Figure 4 shows that the ORD scale has an upward trend during the 120 min of monitoring, while in SDLP, three different slops are observed. From the beginning of the test to minute 50, there is a slow increase whereas from minute 50 to minute 80 there is a sharp increase. Then, there is a sharp decrease to the end of the test. Garaguzlou and et al. [27] mentioned two reasons for these changes. First, the majority of drivers have not been driving the whole of the time. Second, these changes would be related to the personal performance of every driver. While a linear relationship between the increase in SDLP and with increase in the level of drowsiness has been confirmed [28]. SDLP is a measure of the variability of a vehicle’s lateral position within a lane. It is used as an objective measure of drowsiness and driver performance [22]. Different studies reported significant positive correlations between the ORD levels and all other drowsiness measures, including SDLP [19, 22]. Figure 5 shows that the KSS index has an upward trend with a steep slope until minute 70, but after this time, although the slope has softened, it is still upward. On the other hand, although LC has fluctuation, it has continued its upward trend throughout monitoring duration.
Based on Table 1, in the present study, although a linear combination of SDLP and ORD during 120 min was significant, the Greenhouse-Gayser test showed that ORD over 12 periods of the test had significant changes.
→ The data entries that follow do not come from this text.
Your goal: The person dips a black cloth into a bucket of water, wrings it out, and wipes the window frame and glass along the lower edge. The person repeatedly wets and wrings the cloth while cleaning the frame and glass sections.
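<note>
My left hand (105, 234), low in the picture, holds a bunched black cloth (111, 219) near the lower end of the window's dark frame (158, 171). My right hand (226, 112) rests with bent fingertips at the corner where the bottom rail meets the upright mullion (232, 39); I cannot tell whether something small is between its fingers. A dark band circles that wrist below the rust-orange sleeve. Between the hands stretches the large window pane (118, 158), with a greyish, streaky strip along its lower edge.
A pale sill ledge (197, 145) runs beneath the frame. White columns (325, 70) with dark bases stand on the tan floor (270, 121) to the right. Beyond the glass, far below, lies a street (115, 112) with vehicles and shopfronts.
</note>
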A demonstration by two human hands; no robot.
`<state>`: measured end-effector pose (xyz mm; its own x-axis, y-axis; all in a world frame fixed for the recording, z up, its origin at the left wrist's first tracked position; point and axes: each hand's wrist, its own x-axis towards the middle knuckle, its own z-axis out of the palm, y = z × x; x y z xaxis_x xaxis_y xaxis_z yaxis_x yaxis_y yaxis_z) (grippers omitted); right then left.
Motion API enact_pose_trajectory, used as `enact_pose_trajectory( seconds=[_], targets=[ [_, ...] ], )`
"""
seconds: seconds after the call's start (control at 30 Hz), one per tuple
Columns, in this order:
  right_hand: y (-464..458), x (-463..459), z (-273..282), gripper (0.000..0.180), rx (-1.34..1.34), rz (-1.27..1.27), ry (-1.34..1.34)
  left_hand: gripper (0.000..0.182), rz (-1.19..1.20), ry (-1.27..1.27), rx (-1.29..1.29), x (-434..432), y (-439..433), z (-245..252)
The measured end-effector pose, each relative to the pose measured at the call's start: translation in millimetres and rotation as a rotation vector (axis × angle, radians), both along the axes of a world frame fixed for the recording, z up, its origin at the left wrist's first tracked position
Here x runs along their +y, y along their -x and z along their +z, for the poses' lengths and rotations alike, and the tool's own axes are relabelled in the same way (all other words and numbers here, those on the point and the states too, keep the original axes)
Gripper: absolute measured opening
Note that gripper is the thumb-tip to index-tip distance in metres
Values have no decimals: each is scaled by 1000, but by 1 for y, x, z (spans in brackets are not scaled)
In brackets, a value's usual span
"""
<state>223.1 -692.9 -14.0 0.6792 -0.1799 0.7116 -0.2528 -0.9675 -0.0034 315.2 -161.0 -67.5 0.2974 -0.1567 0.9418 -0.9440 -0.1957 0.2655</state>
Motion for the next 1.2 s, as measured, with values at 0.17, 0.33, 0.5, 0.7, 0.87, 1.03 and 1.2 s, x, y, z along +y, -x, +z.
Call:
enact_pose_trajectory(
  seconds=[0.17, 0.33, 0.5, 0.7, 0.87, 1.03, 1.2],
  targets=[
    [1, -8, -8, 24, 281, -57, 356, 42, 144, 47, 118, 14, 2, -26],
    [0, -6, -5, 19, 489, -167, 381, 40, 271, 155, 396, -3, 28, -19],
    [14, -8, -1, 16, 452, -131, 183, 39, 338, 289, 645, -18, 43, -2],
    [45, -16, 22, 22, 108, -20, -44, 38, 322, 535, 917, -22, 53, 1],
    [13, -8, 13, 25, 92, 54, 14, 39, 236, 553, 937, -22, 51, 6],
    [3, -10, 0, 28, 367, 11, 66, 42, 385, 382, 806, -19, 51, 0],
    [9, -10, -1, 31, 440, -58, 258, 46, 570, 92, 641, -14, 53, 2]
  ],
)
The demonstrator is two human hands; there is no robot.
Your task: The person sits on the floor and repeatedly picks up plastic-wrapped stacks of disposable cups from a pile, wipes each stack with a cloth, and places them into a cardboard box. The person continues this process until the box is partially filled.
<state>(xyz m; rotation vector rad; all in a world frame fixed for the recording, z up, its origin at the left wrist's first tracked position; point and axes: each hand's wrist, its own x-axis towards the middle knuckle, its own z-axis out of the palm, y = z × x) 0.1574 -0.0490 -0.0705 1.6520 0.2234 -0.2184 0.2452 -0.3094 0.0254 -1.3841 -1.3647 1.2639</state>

This test did not show a significant difference at the level of 5% error of lane deviation during the test. In a study conducted by Kircher et al. [30], it was argued that SDLP is dependent on external contributors such as road marks, weather, and illumination. Another weakness of SDLP is related to microsleep because a device functioning based on lateral position does not detect microsleep. The linear combination of KSS and SDLP is significant. However, Greenhouse-Gayser is only significant for KSS. Our findings are in line with related studies [19, 26, 31, 32]. Based on our investigation of the contributions of drowsiness to driving errors, the correlation between factors of sleepiness, such factors KSS, ORD and LC with neglectable changes yields reasonable results. This can ensure the effectiveness of these variables in determining the level of drowsiness since as time progresses, these variables increase. In addition, by considering the limitations of SDLP it would not be an indicator of drowsiness whereas drowsiness increases the level of SDLP; accordingly, drowsiness leads to lane deviation but lane deviation does not indicate that the driver is drowsy. Therefore, researchers of this study do not account for SDLP as a signal of drowsiness. Thus, an appropriate sign of drowsiness is images of facial features in which as drowsiness is detected, the level of lane deviation is recorded. 

Conclusion 
Overall, the available results suggest that there is a significant relationship between the level of drowsiness according to KSS and ORD, as well as between the level of drowsiness according to SDLP and ORD. The number of line crossings is a factor used to detect and predict driver drowsiness. In addition, using a combination of sleepiness information and deviation from the lanes, we can detect dangerous levels of drowsiness. It is important to note that drowsiness-related car accidents are a serious problem that can lead to injuries and fatalities, and drivers should take steps to prevent drowsy driving, such as getting enough sleep and taking breaks during long drives.

Study limitations
The study limitation is results of the tests while driving on the road and in a controlled environment will be different. Therefore, the most important limitation of the study was the impossibility of testing in real conditions.

Ethical Considerations
Compliance with ethical guidelines
The current study was registered with the Ethics Committee of Ardabil University of Medical Sciences (Code: IR.ARUMS.REC.1401.151).

Funding
This research did not receive any grant from funding agencies in the public, commercial, or non-profit sectors. 

Authors' contributions
All authors equally contributed to preparing this article.

Conflict of interest
The authors declared no conflict of interest.

Acknowledgments
The authors are grateful to all the drivers and colleagues who participated in this research, as well as to the university officials who provided the researchers with the opportunity to conduct this research.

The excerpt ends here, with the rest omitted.